Monday, February 8, 2010



GO NUCLEAR Wired Magazine Jun, 2008., pg 150-1.

Along with images from the upcoming show, I will also post relevant imagery to visually explain why I've chosen this particular approach. Also, the visual compendium will display the coordinates of how I see myself in the historic art/cultural slipstream, and provides a starting point for further discussion, or essay.

Here, a magazine uses words and imagery to push a message about environment and politics. The use of words and their placement impends an argument equally as effective, if not more so then one simply reliant on visuals. The addition of words adds another planar field for the viewer's consideration. This method of depicting images will be used in a series of four drawings on vellum.

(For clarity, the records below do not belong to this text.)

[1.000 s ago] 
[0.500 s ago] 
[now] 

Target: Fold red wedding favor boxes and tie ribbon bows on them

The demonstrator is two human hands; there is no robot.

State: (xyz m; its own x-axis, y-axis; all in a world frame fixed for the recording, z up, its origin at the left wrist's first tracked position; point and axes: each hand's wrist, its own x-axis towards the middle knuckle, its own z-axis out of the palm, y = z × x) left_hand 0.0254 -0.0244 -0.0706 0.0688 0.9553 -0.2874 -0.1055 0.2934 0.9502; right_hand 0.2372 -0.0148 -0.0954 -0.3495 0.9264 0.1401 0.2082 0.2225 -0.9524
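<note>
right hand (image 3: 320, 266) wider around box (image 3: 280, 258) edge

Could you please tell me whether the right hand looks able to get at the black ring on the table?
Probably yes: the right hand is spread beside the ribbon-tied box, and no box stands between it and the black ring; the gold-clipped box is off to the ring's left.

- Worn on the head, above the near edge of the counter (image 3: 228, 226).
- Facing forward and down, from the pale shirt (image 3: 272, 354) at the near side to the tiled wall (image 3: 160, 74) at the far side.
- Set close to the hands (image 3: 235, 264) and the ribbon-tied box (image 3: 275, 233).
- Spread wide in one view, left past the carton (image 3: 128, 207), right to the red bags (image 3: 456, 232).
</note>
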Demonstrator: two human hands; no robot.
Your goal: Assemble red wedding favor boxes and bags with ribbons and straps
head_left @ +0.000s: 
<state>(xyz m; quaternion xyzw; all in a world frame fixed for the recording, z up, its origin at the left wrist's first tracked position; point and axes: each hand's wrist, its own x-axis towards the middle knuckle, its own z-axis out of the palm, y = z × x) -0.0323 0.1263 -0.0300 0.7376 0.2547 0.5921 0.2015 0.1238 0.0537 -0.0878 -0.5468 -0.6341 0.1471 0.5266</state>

In addition, this advertisement functions as a ready-made, a contextual marker in art history; comrade Duchamp, thank you. The blog Two Coats of Paint, a blog by Sharon Butler, ran a post entitled "Artists are at their most canny and resourceful when backed—or painted—into a corner" it can be found: Here. In this article two thing struck me. The first relates to my show's subject, theme, and technique. Bulter quotes Artforum writer Colby Chamberlain in saying, "Arguably the two key artistic inventions of the twentieth century are abstraction and the readymade." Chamberlain goes on, "The two inventions have on occasion converged but remained distinct. In the twenty-first century, however, artists have begun to treat the history of abstraction itself as a catalogue of styles open to appropriation. In short, the readymade devoured abstraction whole."

For myself, I found these two processes wrapped together for the duration of the thinking, planning, and construction phase of my work. The second notion that struck me upon reading Chamberlain via Butler is: "The secondhand status of a readymade sunders abstraction from its aspirational and emotive content, whereas the uninflected appearance of an abstract painting curbs the readymade’s penchant for mischief. (To this day, nothing accommodates the definition of 'art' so comfortably as stretched canvas.)" It occurred to me that anything can be subverted, then reappropriated as the subject matter of art. And if the ready-made is in fact in tension with the context of the stretched canvas, then the idea of the field may act as the vacillation between paintings placed in a gallery and the appropriated space outside of the institution's gallery walls.

The ready-made space of the Morean Fields will be at the center of my current visual work. I plan to understand my internal, pychological space as an artist by relating the safe place of my visual wanderings and ponderings out in the open. My transparency is mirrored in my choice of materials. I chose basic, classical, and academic materials to transfers my images: Vellum. The drawing's translucency is hyperbolical of the transparency so my organizations strive in perpetuity to achieve in arts communities. The work is bold, with tight dark fonts consisting of lines drawn in graphite, which juxtaposes the landscapes in the background. The difference between the light landscape constructed behind the font gives room to an absence. This lack between the words and imagery is consistent through all four images, and composes the focus of this series and others to come.

Timm Mettler

1 comment:

  1. It's really interesting how ideas can enter the water table and proliferate throughout the artistic collective unconscious. I hadn't seen Sharon Butler's blog recently, nor did I read the review in Artforum or see the show at the Kitchen (which I should have - I like all of those artists). But I am now working through the same process that you are engaged in: trying to put my head together for my senior thesis. I wrote the first draft on Monday: "I have been interested in employing abstraction, being a tradition of Western Modernist art, as a readymade paradigm, which can be employed as a foil to be set off by other, contradictory paradigms." And the next day I see you working out a similar idea on your blog.

    I like the way that the text works in these new drawings - the expectation that it sets up between text and image. The introduction of text could be a way to open up your interest in the landscape - a new means of introducing content, or making the existing content more complex. Another thing is that I had no idea what you meant by Morean Fields, but then google lead me to the Morean Arts Center (is that the former St. Pete Art Center?), and I liked the disjunction between how a non-profit organization represents itself and how you are representing what I guess is the blighted spaces in the vicinity of the Art Center. Not being there, I like seeing this disjunction in imagining the place.